Fontenelle

Fontenelle

Nous jugeons par la Terre qui est habitée, que les autres corps de la même espèce qu’elle, doivent l’être aussi; mais le Soleil n’est point un corps de la même espèce que la Terre, ni que les autres planètes. Il est la source de toute cette lumière que les planètes ne font que se renvoyer les unes aux autres après l’avoir reçue de lui. Elles en peuvent faire, pour ainsi dire, des échanges entre elles, mais elles ne la peuvent produire. Lui seul tire de soi-même cette précieuse substance; il la pousse avec force de tous côtés, de là elle revient à la rencontre de tout ce qui est solide, et d’une planète à l’autre il s’épand de longues et vastes traînées de lumières qui se croisent, se traversent, et s’entrelacent en mille façons différentes, et forment d’admirables tissus de la plus riche matière qui soit au monde. Aussi le Soleil est-il placé dans le centre, qui est le lieu le plus commode d’où il puisse la distribuer également, et animer tout par sa chaleur. Le Soleil est donc un corps particulier, mais quelle sorte de corps ? On est bien embarrassé à le dire.
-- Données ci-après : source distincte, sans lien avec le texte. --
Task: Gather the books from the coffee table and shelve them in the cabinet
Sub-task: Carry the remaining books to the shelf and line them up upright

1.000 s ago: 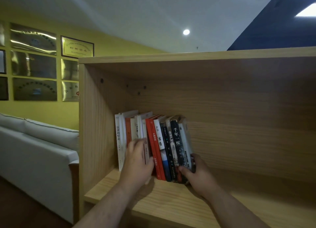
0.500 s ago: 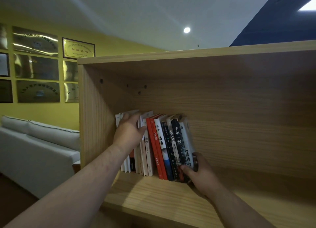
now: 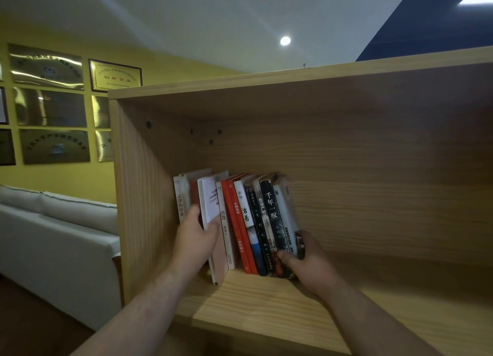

On avait toujours cru que c’était un feu très pur; mais on s’en désabusa au commencement de ce siècle, qu’on aperçut des taches sur sa surface. Comme on avait découvert, peu de temps auparavant, de nouvelles planètes, dont je vous parlerai, que tout le monde philosophe n’avait l’esprit rempli d’autre chose, et qu’enfin les nouvelles planètes s’étaient mises à la mode, on jugea aussitôt que ces taches en étaient, qu’elles avaient un mouvement autour du Soleil, et qu’elles nous en cachaient nécessairement quelque partie, en tournant leur moitié obscure vers nous.
Quant aux taches du Soleil, ils n’en purent faire aucun usage. Il se trouva que ce n’étaient point des planètes, mais des nuages, des fumées, des écumes qui s’élèvent sur le Soleil. Elles sont tantôt en grande quantité, tantôt en petit nombre, tantôt elles disparaissent toutes; quelquefois elles se mettent plusieurs ensemble, quelquefois elles se séparent, quelquefois elles sont plus claires, quelquefois plus noires. Il y a des temps où l’on en voit beaucoup, il y en a d’autres, et même assez longs, où il n’en paraît aucune. On croirait que le Soleil est une matière liquide, quelques-uns disent de l’or fondu, qui bouillonne incessamment, et produit des impuretés, que la force de son mouvement rejette sur sa surface ; elles s’y consument, et puis il s’en produit d’autres. Imaginez-vous quels corps étrangers ce sont là, il y en a tel qui est dix-sept cent fois plus gros que la Terre; car vous saurez qu’elle est plus d’un million de fois plus petite que le globe du Soleil. Jugez par là quelle est la quantité de cet or fondu, ou l’étendue de cette grande mer de lumière et de feu. D’autres disent, et avec assez d’apparence, que les taches, du moins pour la plupart, ne sont point des productions nouvelles, et qui se dissipent au bout de quelque temps, mais de grosses masses solides, de figure fort irrégulière, toujours subsistantes, qui tantôt flottent sur le corps liquide du Soleil, tantôt s’y enfoncent ou entièrement ou en partie, et nous présentent différentes pointes ou éminences, selon qu’elles s’enfoncent plus ou moins, et qu’elles se tournent vers nous de différents côtés. Peut-être font-elles partie de quelque grand amas de matière solide qui sert d’aliment au feu du Soleil.

Extrait de Entretiens sur la pluralité des mondes (1686)

Né à Rouen (neveu des frères Corneille) en 1657 et mort en 1757, il est le plus célèbre centenaire de la littérature française. Il a connu tout le règne de Louis XIV, mais il a surtout été le contemporain de Kepler, Gassendi, Newton, Descartes, Pascal, Locke, Huygens, de Cyrano de Bergerac et de la construction de l’observatoire de Paris.